La señora Lucas era una buena mujer aunque no lo bastante inteligente para que la señora Bennet la considerase una vecina valiosa. Tenían varios hijos. La mayor, una joven inteligente y sensata de unos veinte años, era la amiga íntima de Elizabeth.

Que las Lucas y las Bennet se reuniesen para charlar después de un baile, era algo absolutamente necesario, y la mañana después de la fiesta, las Lucas fueron a Longbourn para cambiar impresiones.

– Tú empezaste bien la noche, Charlotte -dijo la señora Bennet fingiendo toda amabilidad posible hacia la señorita Lucas-. Fuiste la primera que eligió el señor Bingley.

– Sí, pero pareció gustarle más la segunda.

– ¡Oh! Te refieres a Jane, supongo, porque bailó con ella dos veces. Sí, parece que le gustó; sí, creo que sí. Oí algo, no sé, algo sobre el señor Robinson.

– Quizá se refiera a lo que oí entre él y el señor Robinson, ¿no se lo he contado? El señor Robinson le preguntó si le gustaban las fiestas de Meryton, si no creía que había muchachas muy hermosas en el salón y cuál le parecía la más bonita de todas. Su respuesta a esta última pregunta fue inmediata: «La mayor de las Bennet, sin duda. No puede haber más que una opinión sobre ese particular.»

– ¡No me digas! Parece decidido a… Es como si… Pero, en fin, todo puede acabar en nada.

– Lo que yo oí fue mejor que lo que oíste tú, ¿verdad, Elizabeth? -dijo Charlotte-. Merece más la pena oír al señor Bingley que al señor Darcy, ¿no crees? ¡Pobre Eliza! Decir sólo: «No está mal.»

– Te suplico que no le metas en la cabeza a Lizzy que se disguste por Darcy. Es un hombre tan desagradable que la desgracia sería gustarle. La señora Long me dijo que había estado sentado a su lado y que no había despegado los labios.

-¿Estás segura, mamá? ¿No te equivocas? Yo vi al señor Darcy hablar con ella.

– Sí, claro; porque ella al final le preguntó si le gustaba Netherfield, y él no tuvo más remedio que contestar; pero la señora Long dijo que a él no le hizo ninguna gracia que le dirigiese la palabra.

– La señorita Bingley me dijo -comentó Jane que él no solía hablar mucho, a no ser con sus amigos íntimos. Con ellos es increíblemente agradable.

– No me creo una palabra, querida. Si fuese tan agradable habría hablado con la señora Long. Pero ya me imagino qué pasó. Todo el mundo dice que el orgullo no le cabe en el cuerpo, y apostaría a que oyó que la señora Long no tiene coche y que fue al baile en uno de alquiler [L9].

– A mí no me importa que no haya hablado con la señora Long -dijo la señorita Lucas-, pero desearía que hubiese bailado con Eliza.

– Yo que tú, Lizzy -agregó la madre-, no bailaría con él nunca más.

– Creo, mamá, que puedo prometerte que nunca bailaré con él.
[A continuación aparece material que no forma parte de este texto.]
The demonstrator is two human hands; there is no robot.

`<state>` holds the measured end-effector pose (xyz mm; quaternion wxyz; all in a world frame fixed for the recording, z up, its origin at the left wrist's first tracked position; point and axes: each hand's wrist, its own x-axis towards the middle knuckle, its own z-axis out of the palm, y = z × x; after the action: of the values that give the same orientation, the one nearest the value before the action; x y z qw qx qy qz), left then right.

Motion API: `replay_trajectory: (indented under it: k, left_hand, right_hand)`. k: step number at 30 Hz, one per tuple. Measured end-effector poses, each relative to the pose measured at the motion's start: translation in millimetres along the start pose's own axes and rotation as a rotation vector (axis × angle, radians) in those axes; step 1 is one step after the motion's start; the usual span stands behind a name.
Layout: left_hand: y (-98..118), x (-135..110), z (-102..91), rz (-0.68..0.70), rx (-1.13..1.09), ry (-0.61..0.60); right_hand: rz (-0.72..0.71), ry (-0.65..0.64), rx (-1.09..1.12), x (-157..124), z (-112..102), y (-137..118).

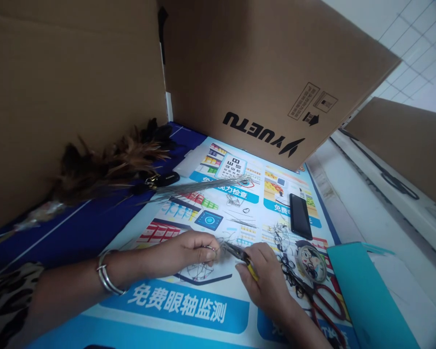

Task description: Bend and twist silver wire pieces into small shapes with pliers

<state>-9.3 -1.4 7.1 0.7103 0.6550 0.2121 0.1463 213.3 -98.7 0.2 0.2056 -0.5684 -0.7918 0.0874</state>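
Observation:
My left hand [194,249] is closed in a pinch on a small piece of thin wire [215,250]. Wrapped around the handles of yellow-handled pliers [236,252] is my right hand [263,271]. The plier jaws point left and meet the wire near my left fingertips; whether they grip it I cannot tell. Beneath my hands lies a tangle of bent thin wire [198,272] on the printed sheet [181,310]. Beyond them stretches a bundle of long straight wires [210,184], with a few loose wire pieces [240,219] nearer.
Red-handled scissors [329,303], a tape roll [311,263] and black rings [288,265] lie on the right. Past them are a black phone [300,216] and a teal box [370,295]. Brown feathers [112,157] lie at left. Cardboard [269,72] walls the back.

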Motion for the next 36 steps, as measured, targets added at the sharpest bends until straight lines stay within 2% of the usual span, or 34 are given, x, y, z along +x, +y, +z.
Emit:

– El orgullo -dijo la señorita Lucas- ofende siempre, pero a mí el suyo no me resulta tan ofensivo. Él tiene disculpa. Es natural que un hombre atractivo, con familia, fortuna y todo a su favor tenga un alto concepto de sí mismo. Por decirlo de algún modo, tiene derecho a ser orgulloso.

– Es muy cierto -replicó Elizabeth-, podría perdonarle fácilmente su orgullo si no hubiese mortificado el mío.

– El orgullo -observó Mary, que se preciaba mucho de la solidez de sus reflexiones-, es un defecto muy común. Por todo lo que he leído, estoy convencida de que en realidad es muy frecuente que la naturaleza humana sea especialmente propensa a él, hay muy pocos que no abriguen un sentimiento de autosuficiencia por una u otra razón, ya sea real o imaginaria. La vanidad y el orgullo son cosas distintas, aunque muchas veces se usen como sinónimos. El orgullo está relacionado con la opinión que tenemos de nosotros mismos; la vanidad, con lo que quisiéramos que los demás pensaran de nosotros.

– Si yo fuese tan rico como el señor Darcy, exclamó un joven Lucas que había venido con sus hermanas-, no me importaría ser orgulloso. Tendría una jauría de perros de caza, y bebería una botella de vino al día.

– Pues beberías mucho más de lo debido -dijo la señora Bennet- y si yo te viese te quitaría la botella inmediatamente.

El niño dijo que no se atrevería, ella que sí, y así siguieron discutiendo hasta que se dio por finalizada la visita.